• [Task to complete] Each entry that follows should be set down precisely, with its pictures removed.

• [Dataset]
____

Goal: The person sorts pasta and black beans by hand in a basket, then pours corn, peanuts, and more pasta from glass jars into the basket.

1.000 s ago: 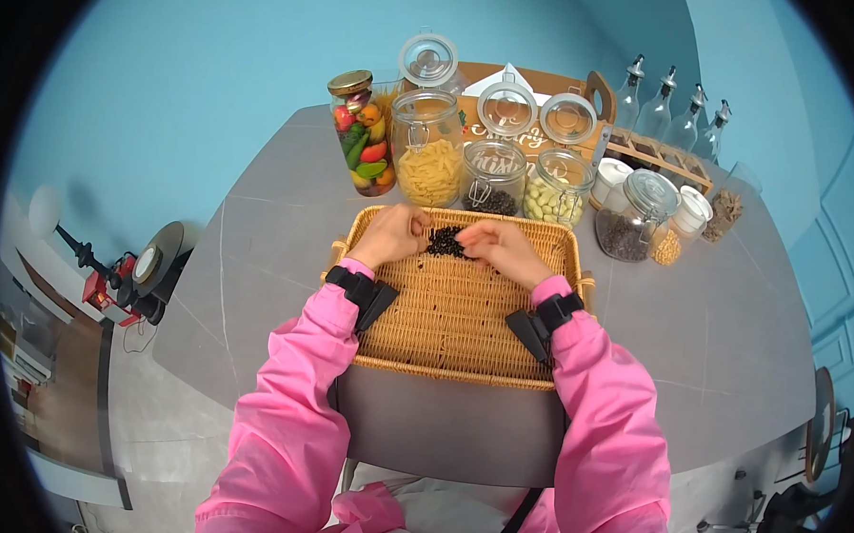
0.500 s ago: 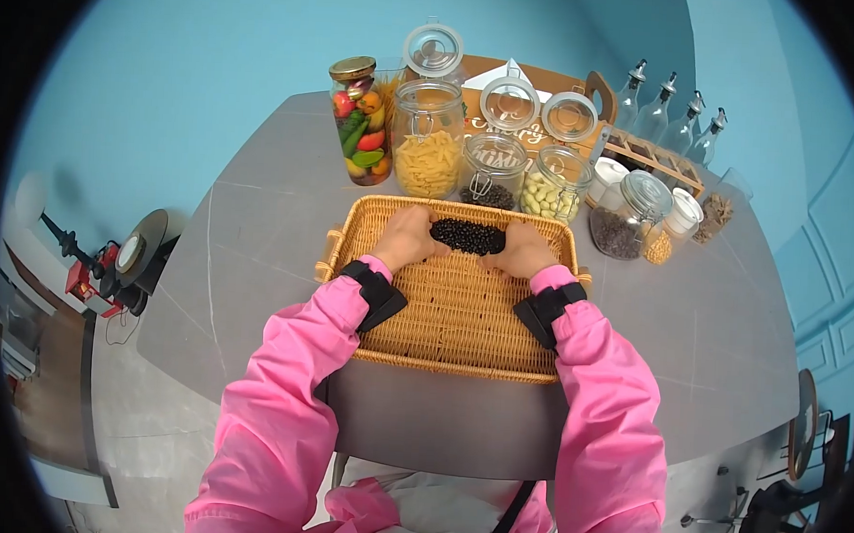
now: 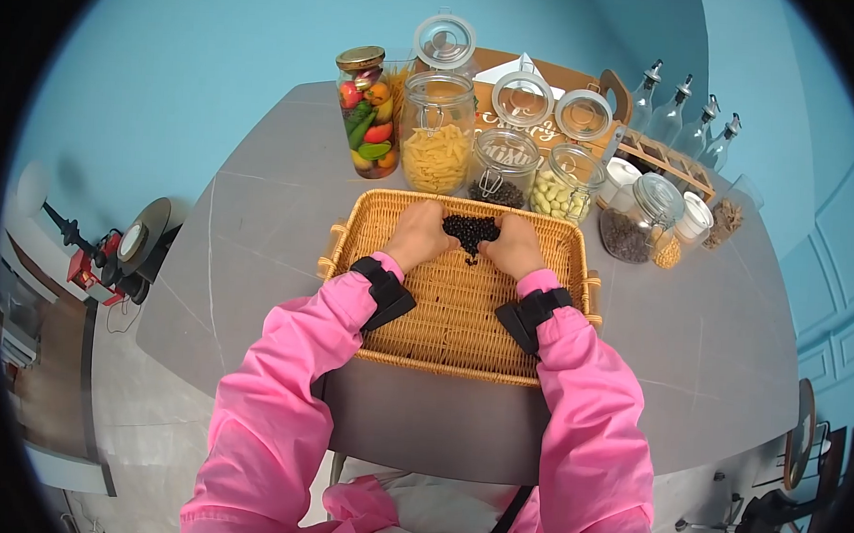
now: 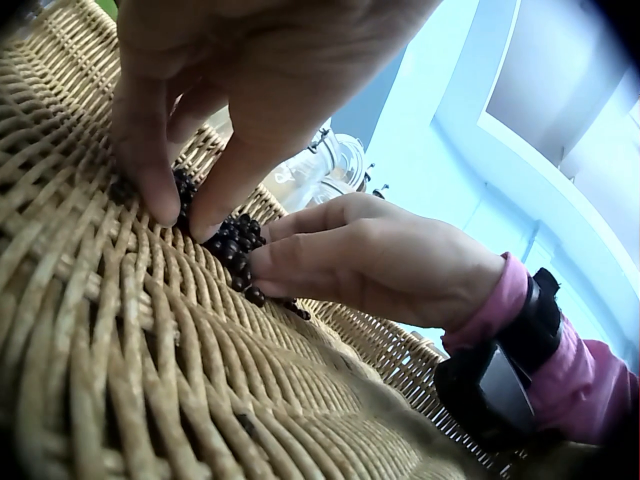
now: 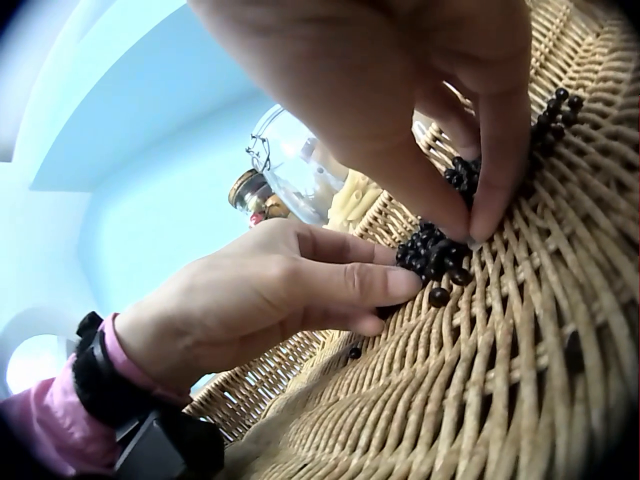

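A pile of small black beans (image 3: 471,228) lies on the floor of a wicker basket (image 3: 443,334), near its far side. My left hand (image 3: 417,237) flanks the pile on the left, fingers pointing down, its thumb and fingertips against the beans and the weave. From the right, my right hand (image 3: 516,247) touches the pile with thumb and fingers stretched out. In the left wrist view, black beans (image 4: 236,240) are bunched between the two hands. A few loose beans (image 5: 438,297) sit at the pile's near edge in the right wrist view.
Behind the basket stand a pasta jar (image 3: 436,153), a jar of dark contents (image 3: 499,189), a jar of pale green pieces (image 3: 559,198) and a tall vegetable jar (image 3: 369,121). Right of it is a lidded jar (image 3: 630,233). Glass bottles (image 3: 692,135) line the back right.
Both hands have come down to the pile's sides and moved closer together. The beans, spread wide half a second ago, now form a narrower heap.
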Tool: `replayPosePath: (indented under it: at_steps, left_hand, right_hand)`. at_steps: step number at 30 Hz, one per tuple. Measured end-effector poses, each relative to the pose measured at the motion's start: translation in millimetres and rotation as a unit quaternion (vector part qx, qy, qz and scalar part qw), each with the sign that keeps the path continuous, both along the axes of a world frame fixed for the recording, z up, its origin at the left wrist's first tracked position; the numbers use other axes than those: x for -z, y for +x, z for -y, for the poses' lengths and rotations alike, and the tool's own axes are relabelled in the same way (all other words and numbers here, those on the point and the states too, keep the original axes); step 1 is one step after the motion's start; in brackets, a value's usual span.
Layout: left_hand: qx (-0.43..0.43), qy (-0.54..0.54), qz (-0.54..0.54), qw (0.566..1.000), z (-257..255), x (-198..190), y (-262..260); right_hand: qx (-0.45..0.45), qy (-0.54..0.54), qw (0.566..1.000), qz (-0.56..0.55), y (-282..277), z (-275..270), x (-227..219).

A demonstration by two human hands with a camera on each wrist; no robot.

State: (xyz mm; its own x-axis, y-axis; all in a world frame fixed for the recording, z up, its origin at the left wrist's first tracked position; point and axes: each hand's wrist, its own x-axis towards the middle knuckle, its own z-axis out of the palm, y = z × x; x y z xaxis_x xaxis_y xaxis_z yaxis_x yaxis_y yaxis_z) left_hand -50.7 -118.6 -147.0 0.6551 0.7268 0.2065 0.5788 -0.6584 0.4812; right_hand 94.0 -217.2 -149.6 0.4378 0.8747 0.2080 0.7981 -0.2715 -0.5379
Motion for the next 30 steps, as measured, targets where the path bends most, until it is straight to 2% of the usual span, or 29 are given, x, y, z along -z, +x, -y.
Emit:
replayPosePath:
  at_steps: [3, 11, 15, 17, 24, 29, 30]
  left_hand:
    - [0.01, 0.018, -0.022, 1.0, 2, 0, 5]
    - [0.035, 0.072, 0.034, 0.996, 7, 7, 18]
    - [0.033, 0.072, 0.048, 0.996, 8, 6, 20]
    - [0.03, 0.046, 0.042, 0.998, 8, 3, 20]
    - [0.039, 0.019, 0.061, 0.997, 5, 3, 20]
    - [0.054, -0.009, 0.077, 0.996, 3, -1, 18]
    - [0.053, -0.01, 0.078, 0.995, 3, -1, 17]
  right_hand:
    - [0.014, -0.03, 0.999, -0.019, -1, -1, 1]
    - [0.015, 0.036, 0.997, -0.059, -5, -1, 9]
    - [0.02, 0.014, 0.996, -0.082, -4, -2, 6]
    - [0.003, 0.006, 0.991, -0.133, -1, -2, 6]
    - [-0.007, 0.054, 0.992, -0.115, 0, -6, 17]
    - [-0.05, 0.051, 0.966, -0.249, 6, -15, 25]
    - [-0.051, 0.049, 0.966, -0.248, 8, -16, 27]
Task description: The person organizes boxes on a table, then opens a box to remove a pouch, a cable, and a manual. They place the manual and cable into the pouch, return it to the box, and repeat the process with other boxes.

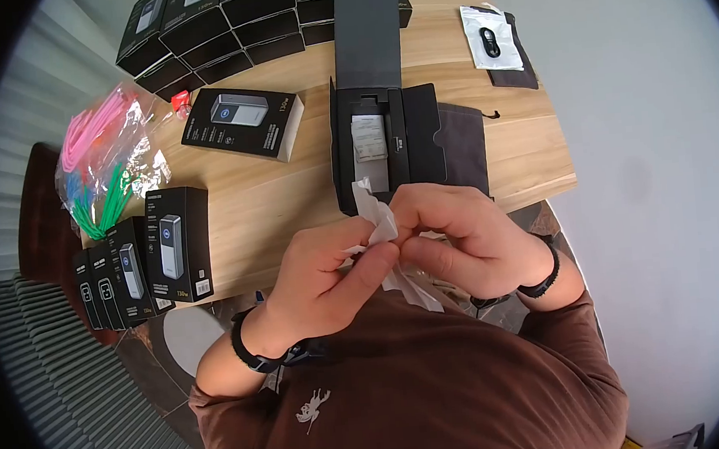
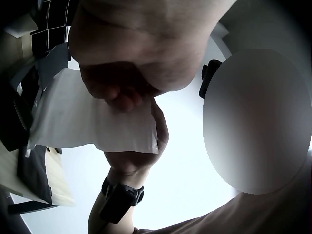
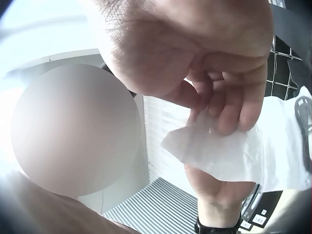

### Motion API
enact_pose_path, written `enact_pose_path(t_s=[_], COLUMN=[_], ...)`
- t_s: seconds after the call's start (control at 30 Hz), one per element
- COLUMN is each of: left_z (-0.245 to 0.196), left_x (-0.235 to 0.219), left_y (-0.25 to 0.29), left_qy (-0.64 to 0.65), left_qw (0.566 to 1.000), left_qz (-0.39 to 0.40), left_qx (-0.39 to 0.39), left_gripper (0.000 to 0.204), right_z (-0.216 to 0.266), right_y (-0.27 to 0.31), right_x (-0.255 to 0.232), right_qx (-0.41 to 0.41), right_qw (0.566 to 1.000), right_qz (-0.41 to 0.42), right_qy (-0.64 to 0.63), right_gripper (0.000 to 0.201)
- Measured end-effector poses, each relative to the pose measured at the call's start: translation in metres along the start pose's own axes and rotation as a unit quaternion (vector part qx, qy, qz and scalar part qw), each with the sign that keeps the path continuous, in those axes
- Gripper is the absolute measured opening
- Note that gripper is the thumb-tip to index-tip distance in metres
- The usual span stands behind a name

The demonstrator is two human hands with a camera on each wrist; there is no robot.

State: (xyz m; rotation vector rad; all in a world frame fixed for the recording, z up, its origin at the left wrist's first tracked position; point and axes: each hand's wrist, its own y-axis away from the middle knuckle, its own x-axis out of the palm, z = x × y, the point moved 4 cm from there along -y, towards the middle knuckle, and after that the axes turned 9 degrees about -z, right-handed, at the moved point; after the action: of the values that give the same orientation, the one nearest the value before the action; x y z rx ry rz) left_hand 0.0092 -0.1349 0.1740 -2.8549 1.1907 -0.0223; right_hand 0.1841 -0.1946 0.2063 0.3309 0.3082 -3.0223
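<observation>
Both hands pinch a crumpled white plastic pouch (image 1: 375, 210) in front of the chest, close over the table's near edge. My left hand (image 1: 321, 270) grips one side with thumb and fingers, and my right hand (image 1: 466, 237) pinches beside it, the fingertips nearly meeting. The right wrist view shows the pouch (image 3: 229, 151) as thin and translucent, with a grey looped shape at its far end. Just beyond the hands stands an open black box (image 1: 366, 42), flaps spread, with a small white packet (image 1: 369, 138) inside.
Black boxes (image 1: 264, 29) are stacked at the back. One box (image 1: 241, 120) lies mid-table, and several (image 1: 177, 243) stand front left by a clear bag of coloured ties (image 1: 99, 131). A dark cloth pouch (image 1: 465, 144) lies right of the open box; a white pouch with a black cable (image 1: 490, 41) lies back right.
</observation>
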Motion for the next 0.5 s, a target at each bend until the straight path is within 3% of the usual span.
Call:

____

• [Solution]
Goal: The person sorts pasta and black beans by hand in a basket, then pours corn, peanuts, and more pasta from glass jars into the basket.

1.000 s ago: 
0.500 s ago: 
now: 
now: 
now: 

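A pile of small black beans (image 3: 471,228) lies on the floor of a wicker basket (image 3: 443,334), near its far side. My left hand (image 3: 417,237) flanks the pile on the left, fingers pointing down, its thumb and fingertips against the beans and the weave. From the right, my right hand (image 3: 516,247) touches the pile with thumb and fingers stretched out. In the left wrist view, black beans (image 4: 236,240) are bunched between the two hands. A few loose beans (image 5: 438,297) sit at the pile's near edge in the right wrist view.
Behind the basket stand a pasta jar (image 3: 436,153), a jar of dark contents (image 3: 499,189), a jar of pale green pieces (image 3: 559,198) and a tall vegetable jar (image 3: 369,121). Right of it is a lidded jar (image 3: 630,233). Glass bottles (image 3: 692,135) line the back right.
Both hands have come down to the pile's sides and moved closer together. The beans, spread wide half a second ago, now form a narrower heap.
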Tool: `replayPosePath: (indented under it: at_steps, left_hand, right_hand)`. at_steps: step number at 30 Hz, one per tuple. Measured end-effector poses, each relative to the pose measured at the motion's start: translation in millimetres and rotation as a unit quaternion (vector part qx, qy, qz and scalar part qw), each with the sign that keeps the path continuous, both along the axes of a world frame fixed for the recording, z up, its origin at the left wrist's first tracked position; the numbers use other axes than those: x for -z, y for +x, z for -y, for the poses' lengths and rotations alike, and the tool's own axes are relabelled in the same way (all other words and numbers here, those on the point and the states too, keep the original axes); step 1 is one step after the motion's start; in brackets, a value's usual span.
Layout: left_hand: qx (-0.43..0.43), qy (-0.54..0.54), qz (-0.54..0.54), qw (0.566..1.000), z (-257..255), x (-198..190), y (-262..260); right_hand: qx (-0.45..0.45), qy (-0.54..0.54), qw (0.566..1.000), qz (-0.56..0.55), y (-282..277), z (-275..270), x (-227..219).

A demonstration by two human hands with a camera on each wrist; no robot.

State: (xyz mm; its own x-axis, y-axis; all in a world frame fixed for the recording, z up, its origin at the left wrist's first tracked position; point and axes: each hand's wrist, its own x-axis towards the middle knuckle, its own z-axis out of the palm, y = z × x; x y z xaxis_x xaxis_y xaxis_z yaxis_x yaxis_y yaxis_z) left_hand -50.7 -118.6 -147.0 0.6551 0.7268 0.2065 0.5788 -0.6584 0.4812; right_hand 94.0 -217.2 -149.6 0.4378 0.8747 0.2080 0.7981 -0.2715 -0.5379
Motion for the next 30 steps, as measured, targets where the path bends most, until it is straight to 2% of the usual span, or 29 are given, x, y, z along -z, +x, -y.
Emit:
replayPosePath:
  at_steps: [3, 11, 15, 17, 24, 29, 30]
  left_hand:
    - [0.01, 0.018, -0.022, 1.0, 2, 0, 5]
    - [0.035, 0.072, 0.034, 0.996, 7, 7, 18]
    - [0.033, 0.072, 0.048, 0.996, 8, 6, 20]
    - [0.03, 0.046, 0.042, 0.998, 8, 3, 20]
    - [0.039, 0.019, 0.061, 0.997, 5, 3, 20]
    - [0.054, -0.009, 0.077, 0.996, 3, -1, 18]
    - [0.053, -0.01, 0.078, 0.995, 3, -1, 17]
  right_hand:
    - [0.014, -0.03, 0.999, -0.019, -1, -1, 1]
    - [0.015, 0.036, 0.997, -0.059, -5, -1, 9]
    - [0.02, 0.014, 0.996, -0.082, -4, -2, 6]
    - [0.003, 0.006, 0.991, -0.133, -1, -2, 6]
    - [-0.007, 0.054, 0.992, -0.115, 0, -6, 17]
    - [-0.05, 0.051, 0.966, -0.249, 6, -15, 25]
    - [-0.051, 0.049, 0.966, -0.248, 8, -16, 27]
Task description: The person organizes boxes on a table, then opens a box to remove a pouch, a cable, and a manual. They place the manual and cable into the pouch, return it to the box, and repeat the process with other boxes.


### Motion API
enact_pose_path, written `enact_pose_path(t_s=[_], COLUMN=[_], ...)`
- t_s: seconds after the call's start (control at 30 Hz), one per element
- COLUMN is each of: left_z (-0.245 to 0.196), left_x (-0.235 to 0.219), left_y (-0.25 to 0.29), left_qy (-0.64 to 0.65), left_qw (0.566 to 1.000), left_qz (-0.39 to 0.40), left_qx (-0.39 to 0.39), left_gripper (0.000 to 0.204), right_z (-0.216 to 0.266), right_y (-0.27 to 0.31), right_x (-0.255 to 0.232), right_qx (-0.41 to 0.41), right_qw (0.566 to 1.000), right_qz (-0.41 to 0.42), right_qy (-0.64 to 0.63), right_gripper (0.000 to 0.201)
- Measured end-effector poses, each relative to the pose measured at the call's start: translation in metres along the start pose's own axes and rotation as a unit quaternion (vector part qx, qy, qz and scalar part qw), each with the sign that keeps the path continuous, in those axes
- Gripper is the absolute measured opening
- Note that gripper is the thumb-tip to index-tip distance in metres
- The usual span stands behind a name

The demonstrator is two human hands with a camera on each wrist; there is no robot.

State: (xyz m; rotation vector rad; all in a world frame fixed for the recording, z up, its origin at the left wrist's first tracked position; point and axes: each hand's wrist, its own y-axis away from the middle knuckle, its own x-axis out of the palm, z = x × y, the point moved 4 cm from there along -y, towards the middle knuckle, and after that the axes turned 9 degrees about -z, right-handed, at the moved point; after the action: of the values that give the same orientation, the one nearest the value before the action; x y z rx ry rz) left_hand 0.0092 -0.1349 0.1740 -2.8549 1.1907 -0.0223; right_hand 0.1841 -0.1946 0.2063 0.3309 0.3082 -3.0223
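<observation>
Both hands pinch a crumpled white plastic pouch (image 1: 375, 210) in front of the chest, close over the table's near edge. My left hand (image 1: 321, 270) grips one side with thumb and fingers, and my right hand (image 1: 466, 237) pinches beside it, the fingertips nearly meeting. The right wrist view shows the pouch (image 3: 229, 151) as thin and translucent, with a grey looped shape at its far end. Just beyond the hands stands an open black box (image 1: 366, 42), flaps spread, with a small white packet (image 1: 369, 138) inside.
Black boxes (image 1: 264, 29) are stacked at the back. One box (image 1: 241, 120) lies mid-table, and several (image 1: 177, 243) stand front left by a clear bag of coloured ties (image 1: 99, 131). A dark cloth pouch (image 1: 465, 144) lies right of the open box; a white pouch with a black cable (image 1: 490, 41) lies back right.
</observation>
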Motion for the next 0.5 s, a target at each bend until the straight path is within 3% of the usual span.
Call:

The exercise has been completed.